今回も主人公の成瀬あかりを他の人物の視点から描くものだった。

■エピソード一覧
①「ときめきっ子タイム」ゼゼカラに憧れる小学生、北川みらいの視点。
②「成瀬慶彦の憂鬱」京都大学を受験するにあたり実家を出ていってしまうのではないかと心配する成瀬の父親の視点。
③「やめたいクレーマー」京都大学入学後に成瀬がアルバイトをするスーパーに現れるクレーマー呉間言美の視点。
④「コンビーフはうまい」びわ湖大津観光大使を一緒に務める篠原かれんの視点。
⑤「探さないでください」年末年始に滋賀へ戻ってきた島崎の視点。

①~③については前作と同様に成瀬の人となりを知るために描かれるのと、着実に時間軸が進んでいくのであっという間に大学生となっているのが面白い。③も呉間夫妻は閉店した西武の跡地に建ったマンションに住んでいる、というところが微妙なつながりを感じる。

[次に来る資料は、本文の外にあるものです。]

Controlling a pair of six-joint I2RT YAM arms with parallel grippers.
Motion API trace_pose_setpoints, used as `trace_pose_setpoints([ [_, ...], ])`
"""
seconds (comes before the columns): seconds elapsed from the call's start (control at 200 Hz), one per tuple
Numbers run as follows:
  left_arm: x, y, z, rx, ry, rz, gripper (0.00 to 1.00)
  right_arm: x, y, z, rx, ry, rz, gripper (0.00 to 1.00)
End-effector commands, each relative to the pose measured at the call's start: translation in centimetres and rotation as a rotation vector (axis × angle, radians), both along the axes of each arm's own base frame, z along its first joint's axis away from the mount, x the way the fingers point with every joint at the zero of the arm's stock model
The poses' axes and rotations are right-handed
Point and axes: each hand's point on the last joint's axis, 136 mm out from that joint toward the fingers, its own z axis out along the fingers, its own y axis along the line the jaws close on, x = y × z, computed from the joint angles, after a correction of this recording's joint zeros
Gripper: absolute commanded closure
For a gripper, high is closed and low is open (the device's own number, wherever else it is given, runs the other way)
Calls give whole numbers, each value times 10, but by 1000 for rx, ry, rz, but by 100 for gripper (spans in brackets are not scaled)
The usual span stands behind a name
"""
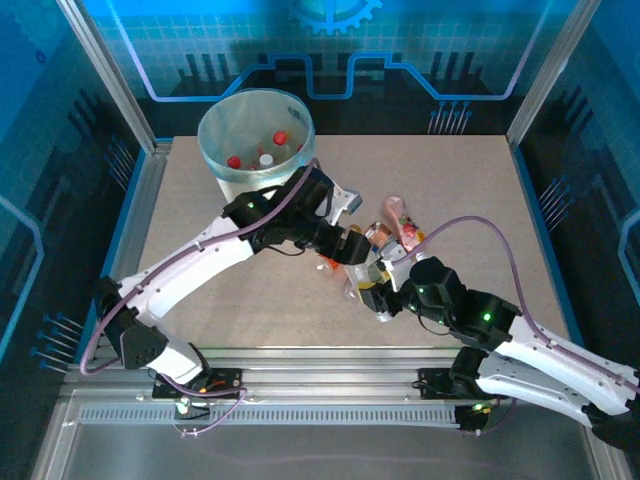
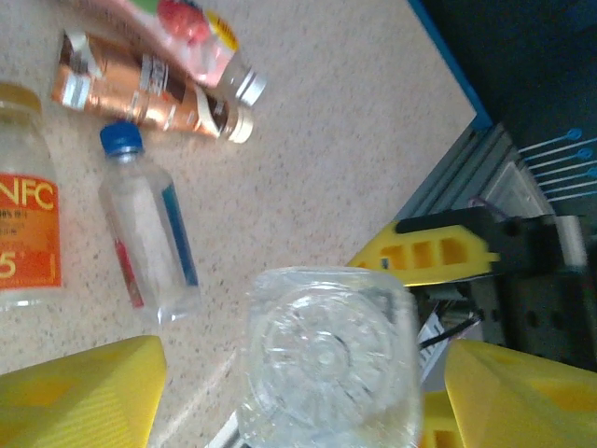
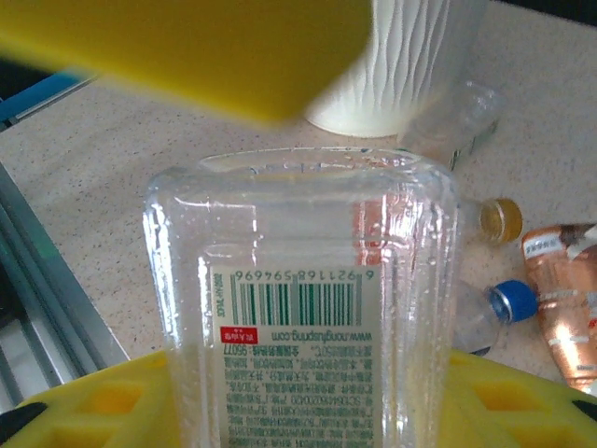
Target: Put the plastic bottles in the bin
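Note:
A square clear plastic bottle [image 3: 303,308] with a barcode label stands between my right gripper's [image 3: 308,406] yellow fingers, which are shut on it. Its round-ribbed base [image 2: 326,359] faces the left wrist camera, and my left gripper [image 2: 303,373] is open around it with a gap on each side. In the top view both grippers meet mid-table, left [image 1: 352,248] and right [image 1: 372,290]. More bottles lie nearby: a blue-capped one [image 2: 149,224], a copper-labelled one [image 2: 149,89], a pink-labelled one [image 2: 187,28] and an orange-labelled one [image 2: 23,215]. The bin [image 1: 212,150] stands at the back left with red- and white-capped bottles inside.
The loose bottles [image 1: 395,228] cluster just behind the grippers. Aluminium rails run along the table's left side [image 1: 140,200] and front edge [image 1: 320,360]. The bin's white wall [image 3: 410,65] rises close behind the held bottle in the right wrist view.

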Motion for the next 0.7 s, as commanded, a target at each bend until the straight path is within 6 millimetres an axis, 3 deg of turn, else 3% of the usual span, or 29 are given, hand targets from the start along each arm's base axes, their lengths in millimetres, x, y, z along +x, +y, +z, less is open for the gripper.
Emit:
trace_pose_setpoints([
  [0.0,-14,3,1,4,69,-15,19,7,1,37,35,-138,-24,46],
  [0.285,-26,-11,-1,-77,130,-77,19,3,5,44,58,-168,-12,46],
  [0.475,-30,-16,-13,-78,181,-96,19,1,4,51,101,-188,-11,46],
  [0.695,-27,-17,-4,-114,141,-96,39,-1,-1,54,112,-195,-20,42],
])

④は表紙にあるような観光大使の仕事が描かれるがこれが面白い。福井に行くときに大使の制服で移動し「往復も大津をアピールできる」と言ったり、ビラ配りでは効果がないと思った時に子どものころから得意だったけん玉を出してみたりと、成瀬のぶれない人物像とそれに感化されるかれんの様子が描かれる。外国のお客さんに対して日本語でまくしたてたり、クレーマーに毅然とした態度で接したりと、いま振り返るだけで笑える内容だった。

⑤は戻ってきた島崎の視点で描かれるが、LINEグループに①~④で出会った人物がどんどん追加され、総出で成瀬を探す時に「自分の知らない成瀬がいる」と嫉妬してしまう。それでも成瀬はサプライズで東京にいる島崎に会っていたりしてゼゼカラの絆を感じる。
そして最後はけん玉や、昔やりたいと口にしていたことにつながる。きれいな伏線だった。

本作も面白くてあっという間に読み終わってしまったので次が楽しみ。今回成瀬の視点がなかったのがちょっと残念だったので、次回以降また成瀬の視点が描かれることに期待。